Label

Jumat, 31 Juli 2015

Tuhan dan Religiusitas Einstein yang Sunyat





Yang membuatku marah adalah, ketika orang-orang yang menyangkal Tuhan, mengunakan argumenku untuk mendukung pandangan mereka” (Albert Einstein)

Di tahun 1927, para ahli fisika berkumpul di sebuah ruangan yang berada dalam sebuah gedung besar. Pagi itu, di luar gedung, salju turun ragu-ragu, awal musim dingin mulai datang, pelan dan lamban. Kebanyakan orang memilih berlindung di balik selimut, cuaca awal musim selalu disambut dengan kemalasan. Tapi tidak dengan para ahli fisika itu, mereka berdebat, berdiskusi, sementara salju turun lamban tapi pasti di luar ruangan (di luar gedung).

Mereka adalah Max Planck, Pauli, dan Heisenberg, yang sedang membahas tentang Albert Einstein, teoritikus fisika terbesar abad ini. Diskusi mereka menitik pada pokok soal, Einstein yang terlalu sering berbicara tentang Tuhan dalam setiap esai dan ceramahnya, seperti ketika Einstein menulis, “aku ingin membaca pikiran Tuhan”, “Tuhan tidak bermain dadu”, dan yang lainnya.

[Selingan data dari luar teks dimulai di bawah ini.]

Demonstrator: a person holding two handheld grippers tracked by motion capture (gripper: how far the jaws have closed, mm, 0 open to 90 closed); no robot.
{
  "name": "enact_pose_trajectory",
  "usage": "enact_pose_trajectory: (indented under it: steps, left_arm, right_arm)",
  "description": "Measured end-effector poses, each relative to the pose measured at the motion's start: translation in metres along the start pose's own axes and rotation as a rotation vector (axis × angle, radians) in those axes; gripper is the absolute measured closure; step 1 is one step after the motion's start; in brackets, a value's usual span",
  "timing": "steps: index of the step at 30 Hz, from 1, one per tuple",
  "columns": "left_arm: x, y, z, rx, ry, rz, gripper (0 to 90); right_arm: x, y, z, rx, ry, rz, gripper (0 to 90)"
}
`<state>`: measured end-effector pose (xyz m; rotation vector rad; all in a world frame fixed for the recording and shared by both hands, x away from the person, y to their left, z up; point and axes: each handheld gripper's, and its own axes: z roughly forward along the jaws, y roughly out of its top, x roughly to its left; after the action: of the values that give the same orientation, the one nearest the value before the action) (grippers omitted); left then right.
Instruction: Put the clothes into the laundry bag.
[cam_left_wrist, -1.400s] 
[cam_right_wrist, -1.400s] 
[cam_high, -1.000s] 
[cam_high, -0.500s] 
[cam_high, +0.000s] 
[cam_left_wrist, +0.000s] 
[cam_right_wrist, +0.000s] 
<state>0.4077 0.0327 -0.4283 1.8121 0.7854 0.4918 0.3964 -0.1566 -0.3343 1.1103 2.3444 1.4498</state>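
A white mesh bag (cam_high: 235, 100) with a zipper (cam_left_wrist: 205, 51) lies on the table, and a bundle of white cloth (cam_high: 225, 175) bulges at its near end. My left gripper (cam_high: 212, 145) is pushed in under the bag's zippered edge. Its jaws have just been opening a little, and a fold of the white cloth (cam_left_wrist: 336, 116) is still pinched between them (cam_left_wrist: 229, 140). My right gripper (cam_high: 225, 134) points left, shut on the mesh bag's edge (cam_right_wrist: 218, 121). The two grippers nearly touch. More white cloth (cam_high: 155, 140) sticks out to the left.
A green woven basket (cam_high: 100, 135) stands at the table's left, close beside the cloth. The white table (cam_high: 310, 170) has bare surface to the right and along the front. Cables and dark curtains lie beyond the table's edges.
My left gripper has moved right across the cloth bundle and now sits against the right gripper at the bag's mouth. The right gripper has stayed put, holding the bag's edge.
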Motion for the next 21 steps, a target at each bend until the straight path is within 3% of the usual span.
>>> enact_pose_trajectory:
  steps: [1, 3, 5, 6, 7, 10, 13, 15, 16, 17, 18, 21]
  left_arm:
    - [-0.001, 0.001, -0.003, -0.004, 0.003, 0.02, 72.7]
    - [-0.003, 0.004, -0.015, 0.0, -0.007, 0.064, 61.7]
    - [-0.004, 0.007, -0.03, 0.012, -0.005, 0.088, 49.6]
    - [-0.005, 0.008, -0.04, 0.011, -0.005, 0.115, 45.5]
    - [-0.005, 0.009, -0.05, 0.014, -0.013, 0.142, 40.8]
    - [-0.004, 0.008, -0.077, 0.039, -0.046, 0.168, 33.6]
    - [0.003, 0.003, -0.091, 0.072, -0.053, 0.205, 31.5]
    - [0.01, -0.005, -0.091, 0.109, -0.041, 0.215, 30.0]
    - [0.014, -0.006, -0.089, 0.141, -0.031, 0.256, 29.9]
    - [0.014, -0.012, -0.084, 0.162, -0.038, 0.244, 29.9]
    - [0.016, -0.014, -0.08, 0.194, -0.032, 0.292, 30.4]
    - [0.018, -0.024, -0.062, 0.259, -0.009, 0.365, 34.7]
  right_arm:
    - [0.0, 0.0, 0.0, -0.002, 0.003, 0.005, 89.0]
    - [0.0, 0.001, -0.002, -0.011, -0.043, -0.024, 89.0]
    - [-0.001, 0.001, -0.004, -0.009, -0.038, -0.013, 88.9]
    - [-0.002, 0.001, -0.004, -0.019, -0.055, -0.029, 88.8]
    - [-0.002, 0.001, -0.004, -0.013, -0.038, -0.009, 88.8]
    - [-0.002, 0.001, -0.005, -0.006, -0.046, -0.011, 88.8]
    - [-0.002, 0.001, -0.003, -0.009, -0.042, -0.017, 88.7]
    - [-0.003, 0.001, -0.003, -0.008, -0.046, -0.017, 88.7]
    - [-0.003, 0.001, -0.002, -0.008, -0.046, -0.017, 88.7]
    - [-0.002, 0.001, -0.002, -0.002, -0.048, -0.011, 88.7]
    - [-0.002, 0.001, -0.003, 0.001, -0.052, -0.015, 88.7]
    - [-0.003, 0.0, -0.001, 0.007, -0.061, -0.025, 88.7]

Lalu bagaimana para ilmuwan itu harus menyikapi kelakuan Einstein tersebut? Setelah perdebatan sengit, akhirnya Pauli menyatakan: “Kalau batas antar bidang-bidang pemikiran dan pengalaman kita semakin menajam, pada akhirnya kita akan masuk pada sebuah kesepian yang menakutkan dan kita harus ijinkan air mata menetes”.

Itulah sebabnya, sebagai ilmuwan (fisikawan), Einstein menolak konsepsi Tuhan yang antroposentris (Tuhan yang dibayangkan seumpama manusia). Einstein melihat ide Tuhan personal sebagai bentuk antropomorfisme (seperti contohnya Mujassimah Wahabi yang menganggap Tuhan punya tangan dan bertempat).

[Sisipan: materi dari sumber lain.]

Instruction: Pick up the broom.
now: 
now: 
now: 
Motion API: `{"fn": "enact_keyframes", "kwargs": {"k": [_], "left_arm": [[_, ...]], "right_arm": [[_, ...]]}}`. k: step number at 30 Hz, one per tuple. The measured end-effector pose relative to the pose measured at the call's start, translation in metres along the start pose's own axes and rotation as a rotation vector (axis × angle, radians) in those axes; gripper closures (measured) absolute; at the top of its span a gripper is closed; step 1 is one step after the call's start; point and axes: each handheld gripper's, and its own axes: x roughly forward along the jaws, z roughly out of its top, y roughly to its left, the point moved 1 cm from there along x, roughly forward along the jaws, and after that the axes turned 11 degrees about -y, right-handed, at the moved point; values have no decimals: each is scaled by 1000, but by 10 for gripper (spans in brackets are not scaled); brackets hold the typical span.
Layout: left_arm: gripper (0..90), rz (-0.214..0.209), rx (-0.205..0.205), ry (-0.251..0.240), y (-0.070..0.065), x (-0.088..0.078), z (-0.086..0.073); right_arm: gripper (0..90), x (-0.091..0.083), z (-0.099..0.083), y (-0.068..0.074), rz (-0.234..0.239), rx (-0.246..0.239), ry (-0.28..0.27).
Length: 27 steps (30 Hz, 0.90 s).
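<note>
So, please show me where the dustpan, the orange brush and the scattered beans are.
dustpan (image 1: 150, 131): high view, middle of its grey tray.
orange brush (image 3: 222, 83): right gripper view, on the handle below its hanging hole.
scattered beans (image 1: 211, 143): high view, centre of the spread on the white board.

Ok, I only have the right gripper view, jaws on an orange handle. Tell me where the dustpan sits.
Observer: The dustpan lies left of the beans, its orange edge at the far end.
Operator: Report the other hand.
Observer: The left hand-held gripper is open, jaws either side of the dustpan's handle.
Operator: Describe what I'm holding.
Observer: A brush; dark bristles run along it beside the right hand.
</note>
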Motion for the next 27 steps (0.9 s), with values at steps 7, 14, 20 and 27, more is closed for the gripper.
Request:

Pada intinya, seperti alam, Tuhan adalah misteri tak terlukiskan dengan bahasa manusia. Mengapa demikian? Karena ia pun tidak bisa melukiskan batas sepi kosmos, sehingga ia pun harus terpaksa berhenti pada E=MC2. Itupun tidak juga menuntaskan misteri kosmos. Kosmos dan Tuhan tetap misteri yang tak akan pernah terungkap tuntas.

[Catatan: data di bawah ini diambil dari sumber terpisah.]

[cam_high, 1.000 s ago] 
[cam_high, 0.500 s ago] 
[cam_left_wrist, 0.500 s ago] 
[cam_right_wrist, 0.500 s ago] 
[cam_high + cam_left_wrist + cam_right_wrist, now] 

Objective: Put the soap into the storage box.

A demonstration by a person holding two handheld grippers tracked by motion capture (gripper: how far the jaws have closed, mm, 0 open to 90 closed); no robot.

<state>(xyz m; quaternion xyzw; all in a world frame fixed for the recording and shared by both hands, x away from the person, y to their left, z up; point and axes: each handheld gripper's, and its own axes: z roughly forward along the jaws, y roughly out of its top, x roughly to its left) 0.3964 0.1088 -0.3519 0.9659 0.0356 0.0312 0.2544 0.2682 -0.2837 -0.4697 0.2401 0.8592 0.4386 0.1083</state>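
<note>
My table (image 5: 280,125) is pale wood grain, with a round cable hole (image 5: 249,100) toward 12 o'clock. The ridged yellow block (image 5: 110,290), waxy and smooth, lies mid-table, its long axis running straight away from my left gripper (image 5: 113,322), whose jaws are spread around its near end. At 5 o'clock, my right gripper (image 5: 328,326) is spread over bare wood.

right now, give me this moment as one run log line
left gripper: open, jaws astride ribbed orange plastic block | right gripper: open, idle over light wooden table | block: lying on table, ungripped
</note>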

Dalam hal ini, Imam Ali bin Abi Thalib karramallahu wajhah pernah berkhutbah: “Ia yang untuk menggambarkan-Nya tak ada batas telah diletakkan, tak ada pujian yang maujud, tak ada waktu ditetapkan, dan tak ada jangka waktu ditentukan. Ia mengadakan ciptaan dengan kodrat-Nya, menebarkan angin dengan rahmat-Nya, dan mengukuhkan bumi yang goyah dengan batu”.